** Opening DATA block **

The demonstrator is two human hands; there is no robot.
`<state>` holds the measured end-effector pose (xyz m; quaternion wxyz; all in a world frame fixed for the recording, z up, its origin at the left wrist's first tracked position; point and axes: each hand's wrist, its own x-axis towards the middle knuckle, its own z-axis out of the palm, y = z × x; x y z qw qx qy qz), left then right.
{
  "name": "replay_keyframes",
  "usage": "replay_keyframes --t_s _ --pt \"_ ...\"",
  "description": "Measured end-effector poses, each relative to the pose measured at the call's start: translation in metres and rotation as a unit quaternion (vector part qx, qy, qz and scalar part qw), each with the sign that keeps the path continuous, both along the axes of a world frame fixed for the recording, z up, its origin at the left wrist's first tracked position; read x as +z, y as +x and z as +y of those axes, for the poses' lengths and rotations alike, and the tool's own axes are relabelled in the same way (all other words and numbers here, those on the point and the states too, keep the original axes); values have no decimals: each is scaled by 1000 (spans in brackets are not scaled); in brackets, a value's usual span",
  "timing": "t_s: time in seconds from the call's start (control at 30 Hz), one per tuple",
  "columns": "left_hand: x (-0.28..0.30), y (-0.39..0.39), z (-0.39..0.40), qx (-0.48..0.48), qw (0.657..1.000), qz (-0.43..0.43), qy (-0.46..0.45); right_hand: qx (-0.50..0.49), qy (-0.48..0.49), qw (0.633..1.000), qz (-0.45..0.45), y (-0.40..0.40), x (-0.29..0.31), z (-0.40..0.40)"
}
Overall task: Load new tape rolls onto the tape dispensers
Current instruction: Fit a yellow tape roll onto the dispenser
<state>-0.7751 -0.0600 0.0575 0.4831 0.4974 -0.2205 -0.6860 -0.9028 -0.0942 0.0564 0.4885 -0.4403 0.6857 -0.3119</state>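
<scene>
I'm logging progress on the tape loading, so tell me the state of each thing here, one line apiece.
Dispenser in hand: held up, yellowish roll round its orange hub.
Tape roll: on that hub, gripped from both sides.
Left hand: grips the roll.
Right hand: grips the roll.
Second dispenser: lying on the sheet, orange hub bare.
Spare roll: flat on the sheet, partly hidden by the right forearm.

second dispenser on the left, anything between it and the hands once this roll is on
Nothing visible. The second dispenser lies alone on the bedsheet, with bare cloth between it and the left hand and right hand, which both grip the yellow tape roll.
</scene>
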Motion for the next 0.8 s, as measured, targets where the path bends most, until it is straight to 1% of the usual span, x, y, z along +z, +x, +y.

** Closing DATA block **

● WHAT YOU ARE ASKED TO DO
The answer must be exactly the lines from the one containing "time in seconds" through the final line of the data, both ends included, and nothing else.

● RESPONSE
  "timing": "t_s: time in seconds from the call's start (control at 30 Hz), one per tuple",
  "columns": "left_hand: x (-0.28..0.30), y (-0.39..0.39), z (-0.39..0.40), qx (-0.48..0.48), qw (0.657..1.000), qz (-0.43..0.43), qy (-0.46..0.45); right_hand: qx (-0.50..0.49), qy (-0.48..0.49), qw (0.633..1.000), qz (-0.45..0.45), y (-0.40..0.40), x (-0.29..0.31), z (-0.40..0.40)"
}
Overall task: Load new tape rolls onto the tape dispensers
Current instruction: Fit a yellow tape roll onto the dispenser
<state>-0.7751 -0.0600 0.0575 0.4831 0.4974 -0.2205 -0.6860 -0.9028 -0.0942 0.0564 0.4885 -0.4403 0.6857 -0.3119</state>
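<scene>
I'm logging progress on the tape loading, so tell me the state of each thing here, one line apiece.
Dispenser in hand: held up, yellowish roll round its orange hub.
Tape roll: on that hub, gripped from both sides.
Left hand: grips the roll.
Right hand: grips the roll.
Second dispenser: lying on the sheet, orange hub bare.
Spare roll: flat on the sheet, partly hidden by the right forearm.

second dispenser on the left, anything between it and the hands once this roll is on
Nothing visible. The second dispenser lies alone on the bedsheet, with bare cloth between it and the left hand and right hand, which both grip the yellow tape roll.
</scene>
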Motion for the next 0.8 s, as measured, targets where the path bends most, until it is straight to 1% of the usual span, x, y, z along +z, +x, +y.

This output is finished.